Do you really need to know instantly when someone likes your Instagram pic? Of course you don’t. Ditto with emails. Why leave email notifications on when you can jump into your inbox once or twice a day and deal with what needs to be dealt with then?
According to the New York Times, the average office worker gets interrupted every 11 minutes. And it takes 25 minutes to return to focused work after each interruption.
No wonder you don’t get any work done. The math doesn’t even add up.
You can eliminate self-distraction by shutting down all but text messages on your phone.
And train your team to only text you when it’s super-urgent.
The same goes for your time at home. Each interruption that comes from the buzz of your phone pulls you away from what’s happening right in front of you.
Try tucking it away for dinner time.

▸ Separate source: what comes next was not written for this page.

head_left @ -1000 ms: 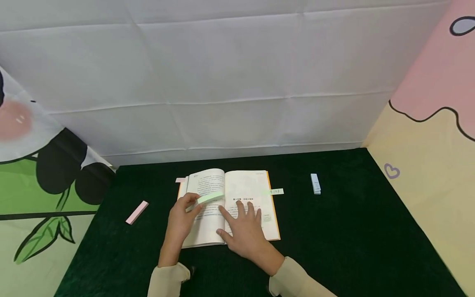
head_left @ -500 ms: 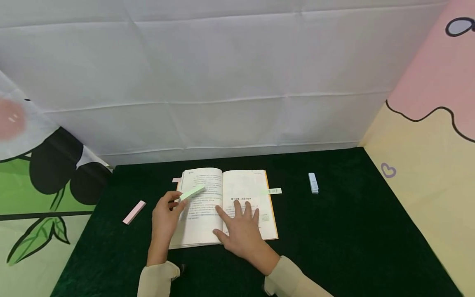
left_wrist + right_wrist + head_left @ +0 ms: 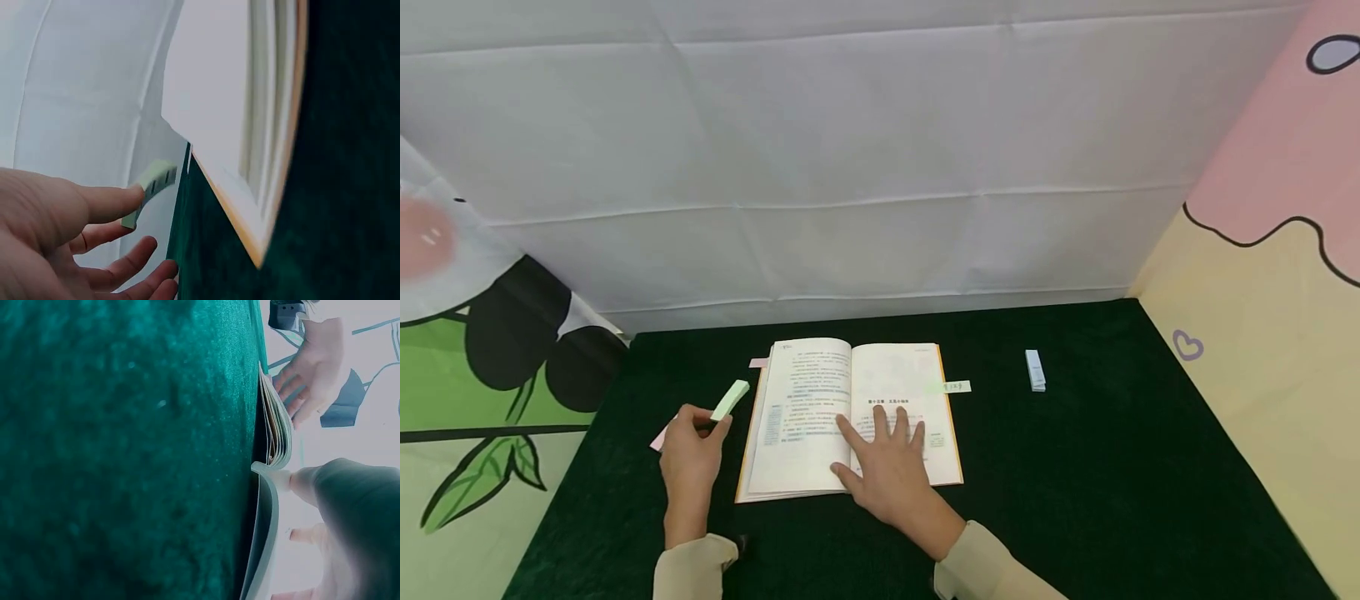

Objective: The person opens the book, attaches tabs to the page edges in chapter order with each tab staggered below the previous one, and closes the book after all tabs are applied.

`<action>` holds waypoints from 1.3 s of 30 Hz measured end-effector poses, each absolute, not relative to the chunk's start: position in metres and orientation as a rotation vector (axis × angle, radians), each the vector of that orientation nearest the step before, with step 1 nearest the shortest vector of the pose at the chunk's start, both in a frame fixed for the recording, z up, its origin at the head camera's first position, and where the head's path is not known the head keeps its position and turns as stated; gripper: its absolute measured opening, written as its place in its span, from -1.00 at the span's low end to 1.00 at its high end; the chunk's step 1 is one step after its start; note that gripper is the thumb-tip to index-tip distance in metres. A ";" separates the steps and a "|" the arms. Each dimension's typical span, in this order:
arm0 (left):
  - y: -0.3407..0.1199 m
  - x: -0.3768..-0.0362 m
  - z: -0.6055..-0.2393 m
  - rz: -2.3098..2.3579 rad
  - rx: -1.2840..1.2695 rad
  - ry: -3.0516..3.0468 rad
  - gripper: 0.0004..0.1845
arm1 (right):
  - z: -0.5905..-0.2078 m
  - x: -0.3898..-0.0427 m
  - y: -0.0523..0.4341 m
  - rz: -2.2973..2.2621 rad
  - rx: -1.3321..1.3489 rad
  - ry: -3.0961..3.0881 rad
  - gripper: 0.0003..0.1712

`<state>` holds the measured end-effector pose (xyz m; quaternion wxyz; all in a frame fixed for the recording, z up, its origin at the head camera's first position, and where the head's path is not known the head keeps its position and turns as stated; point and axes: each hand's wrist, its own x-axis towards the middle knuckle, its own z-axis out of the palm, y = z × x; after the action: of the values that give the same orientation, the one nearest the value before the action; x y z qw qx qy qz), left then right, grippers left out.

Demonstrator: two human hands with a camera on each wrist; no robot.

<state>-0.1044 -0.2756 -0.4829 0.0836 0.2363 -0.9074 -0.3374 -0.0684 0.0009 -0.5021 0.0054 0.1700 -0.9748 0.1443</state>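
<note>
An open book (image 3: 820,400) with an orange cover edge (image 3: 275,206) lies on the dark green cloth (image 3: 1075,467). My right hand (image 3: 887,454) lies flat on the right page with fingers spread, near the spine; its fingers (image 3: 312,481) show pale in the right wrist view on the page (image 3: 265,550). My left hand (image 3: 692,442) hovers left of the book and pinches a pale green sticky-note pad (image 3: 731,400) between thumb and fingers; the pad (image 3: 150,187) appears in the left wrist view too.
A pink sticky pad (image 3: 660,438) lies half hidden behind my left hand. A blue pad (image 3: 1035,370) sits at the right. A green tab (image 3: 957,387) and a pink tab (image 3: 758,363) stick out of the book. White and cartoon-printed backdrops wall the table.
My left hand has carried the green pad leftward off the left page to beyond the book's edge. The right hand has stayed flat on the right page.
</note>
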 end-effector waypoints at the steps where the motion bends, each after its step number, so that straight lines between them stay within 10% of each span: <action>1: -0.277 -0.104 -0.484 -0.979 0.711 -2.717 -0.65 | -0.502 -0.068 0.001 0.446 0.531 -3.055 -0.22; 26: -0.264 -0.099 -0.468 -0.595 0.713 -3.010 -0.52 | -0.502 -0.066 0.000 0.430 0.522 -3.074 -0.22; 39: -0.222 -0.097 -0.458 -0.880 0.208 -2.900 -0.71 | -0.505 -0.066 -0.003 0.384 0.515 -3.083 -0.22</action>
<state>-0.0970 -0.2220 -0.4579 0.0520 0.0683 -0.9534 -0.2893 -0.0665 -0.0034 -0.5049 -0.0039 0.1637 -0.9790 0.1218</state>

Meals have a way of bringing out some of the best conversations with your kids.
Focused people are always better friends, parents, employees, and leaders. It’s as simple as that.
3. Loud Work Spaces That Constantly Distract You
One of the biggest challenges for workers is creating quiet space to tackle big projects.
Even if you have a closed door to your space, carving out a few hours in a loud environment can be tricky.
Here are some quick hacks:
Close your door. Sometimes you may even need to put a note on the door that says “Please do not disturb until 11 a.m.”
Work somewhere different. Try a home office or coffee shop or park … or anywhere where you won’t be disturbed.
If you’re in an open office (or the dining room table is your office), you can put a note on your desk in a visible place asking people not to disturb you.
If all else fails, put in headphones. Even if you can’t work to music, simply having earbuds in is a social cue for people to leave you alone. The combination of earbuds and ‘do not disturb’ sign is a fantastic message to the world to leave you alone for a bit.
For most people, the quieter the space, the higher the productivity. So create quiet space.
4. Working When Everyone Else Is Working
If you have some flex on when you show up at to work, flex that muscle. If you can, try coming in an hour or two early.
It’s not that hard to be the early bird in our culture. Most people don’t even try.
And you really do catch more worms if you start early.
As I’ve outlined before, work patterns are a lot like traffic patterns: at 5 a.m. you have the road to yourself. At 8 a.m., it could take you three times as long to travel the same distance.
You don’t have to start at 5 in your office, but I’ll bet the place is pretty quiet at 7 a.m. or even, sometimes, 8 a.m.
It’s the same at home, too. Often times the best times to get things done for the day happen before the kids are up.
Get an undistracted start on the day and you’ll be so much further ahead.
You’ve got the work lane all to yourself, which means you can work uninterrupted. You can think uninterrupted and actually accomplish all your most important tasks completely distraction-free.
You can likely even leave early.
If you only work when everyone else is working, you will always struggle with productivity.
5. Your Lagging Energy
I did a Facebook Live on productivity recently and someone asked me what to do when their energy lags. Loved that question.
You know what you usually do when you could almost fall asleep at your desk or just stare blankly at the wall for an hour?
You try to push through it, right?
Well, what if you didn’t? What if you cooperated with your energy levels?
Instead of blinking mindlessly at your screen for another 30 minutes, get up. Stretch. Take a nap. Go for a walk. Grab a coffee.
Rather than (what feels like) fighting through the lull of the afternoon, go ahead and switch it up.
Bottom line? Stop fighting your energy levels. Start cooperating with them.